Avicenna’s “Canon of Medicine”
Harriet Wheelock

Avicenna’s “Canon of Medicine”



This post forms the first in a new series of monthly posts, contributed by the librarian Robert Mills, looking at key items within Dun's Library.

During Europe's "Dark Ages", following the collapse of the Roman Empire, the medical knowledge of the Romans and Greeks was largely kept alive in the Arabic world where it was translated and adapted to suit the religion, climate and race of the area. The rulers of Bagdad from AD 750 to 1258, in particular, helped to preserve the Greek and Roman works on medicine and other sciences.

Among the greatest of the Arab physicians was Ibn Sina, generally called Avicenna in Europe. He was born in Persia in AD 980 and had mastered medicine, philosophy, astronomy, poetry and other subjects before the age of 16 and was appointed chief physician to the celebrated hospital at Bagdad before he was 18.

He wrote over 400 treatises on a variety of subjects, the most famous of which was his Qanun, or Canon of Medicine.
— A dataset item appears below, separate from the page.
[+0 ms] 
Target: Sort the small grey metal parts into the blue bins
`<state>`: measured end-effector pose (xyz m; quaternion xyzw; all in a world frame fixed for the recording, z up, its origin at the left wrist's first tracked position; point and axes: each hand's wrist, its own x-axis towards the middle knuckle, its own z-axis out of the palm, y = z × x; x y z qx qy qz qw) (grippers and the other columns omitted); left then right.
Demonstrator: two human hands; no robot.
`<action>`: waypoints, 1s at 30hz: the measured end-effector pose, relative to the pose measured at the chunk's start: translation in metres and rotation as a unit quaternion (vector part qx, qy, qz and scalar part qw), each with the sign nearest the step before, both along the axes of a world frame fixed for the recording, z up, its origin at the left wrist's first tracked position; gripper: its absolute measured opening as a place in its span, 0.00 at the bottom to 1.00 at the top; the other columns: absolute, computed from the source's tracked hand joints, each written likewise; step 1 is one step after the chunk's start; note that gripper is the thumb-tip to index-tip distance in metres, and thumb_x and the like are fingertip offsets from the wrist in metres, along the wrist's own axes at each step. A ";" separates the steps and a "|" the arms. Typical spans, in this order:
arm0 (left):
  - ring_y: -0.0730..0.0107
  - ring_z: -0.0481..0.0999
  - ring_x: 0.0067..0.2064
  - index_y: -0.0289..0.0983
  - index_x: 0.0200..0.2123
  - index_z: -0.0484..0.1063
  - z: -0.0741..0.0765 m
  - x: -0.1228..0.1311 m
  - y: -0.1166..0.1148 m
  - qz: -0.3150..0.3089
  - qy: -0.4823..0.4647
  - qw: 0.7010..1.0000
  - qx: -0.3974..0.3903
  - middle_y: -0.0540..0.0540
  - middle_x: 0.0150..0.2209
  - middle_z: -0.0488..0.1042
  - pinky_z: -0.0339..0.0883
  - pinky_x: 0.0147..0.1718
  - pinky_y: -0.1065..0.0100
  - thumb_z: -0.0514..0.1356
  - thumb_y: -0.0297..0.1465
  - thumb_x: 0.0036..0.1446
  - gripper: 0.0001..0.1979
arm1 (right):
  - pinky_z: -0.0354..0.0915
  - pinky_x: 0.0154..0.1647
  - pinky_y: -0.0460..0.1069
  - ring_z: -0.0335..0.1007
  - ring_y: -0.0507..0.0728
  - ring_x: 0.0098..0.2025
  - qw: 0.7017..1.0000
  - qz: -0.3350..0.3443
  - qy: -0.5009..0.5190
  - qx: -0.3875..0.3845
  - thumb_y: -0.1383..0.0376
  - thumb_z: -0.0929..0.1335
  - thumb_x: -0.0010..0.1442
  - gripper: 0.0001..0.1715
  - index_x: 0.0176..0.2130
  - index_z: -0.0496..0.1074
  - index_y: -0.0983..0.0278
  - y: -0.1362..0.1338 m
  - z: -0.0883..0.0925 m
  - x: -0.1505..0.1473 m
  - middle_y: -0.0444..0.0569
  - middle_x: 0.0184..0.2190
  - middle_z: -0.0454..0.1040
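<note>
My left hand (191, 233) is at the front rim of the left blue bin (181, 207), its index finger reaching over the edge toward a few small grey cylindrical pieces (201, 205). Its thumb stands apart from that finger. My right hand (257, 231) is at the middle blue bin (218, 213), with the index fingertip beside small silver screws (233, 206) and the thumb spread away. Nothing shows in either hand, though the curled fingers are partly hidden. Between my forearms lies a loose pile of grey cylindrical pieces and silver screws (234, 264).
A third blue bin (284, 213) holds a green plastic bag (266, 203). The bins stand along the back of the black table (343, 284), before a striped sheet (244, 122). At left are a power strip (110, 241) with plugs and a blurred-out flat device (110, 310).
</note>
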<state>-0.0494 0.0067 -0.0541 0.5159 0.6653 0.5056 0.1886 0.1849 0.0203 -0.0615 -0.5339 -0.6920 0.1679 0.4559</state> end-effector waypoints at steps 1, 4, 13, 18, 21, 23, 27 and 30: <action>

This is an encyclopaedia of Galenic medicine in five books and was completed in 1025. It presents a clear and organized summary of all the medical knowledge of the time. Originally written in Arabic, the book was later translated into a number of other languages, including Latin, Chinese, Hebrew, German, French and English. It became the standard textbook for medical education in the schools of Europe for over six centuries, being still used in the medical schools at Montpellier and Leuven as late as 1650.

Sir William Osler
In the early 20th century, the great Canadian physician, Sir William Osler, described the Canon as "the most famous medical textbook ever written".

The Canon was first translated into Latin by Gerard of Cremona in the late 12th century. Within the collections in Dun's Library is a later edition of this translation, published in Basle in 1556. It is one of the oldest books in the entire Library, is listed in the earliest manuscript catalogue of the Library (1800) and may well have formed part of Dun's original bequest.

Images of physical therapy from Avicenna's Canon
Avicenna is also honoured by the College with the inclusion of a small statuette of him as one of the three "fathers of medicine" (along with Hippocrates and William Harvey) on the College mace.

Avicenna on the College's mace

The mace, commissioned by the College in the 1850s, was designed by the Irish artist Sir Frederick William Burton, and made by the Dublin firm of Silversmiths West and Sons.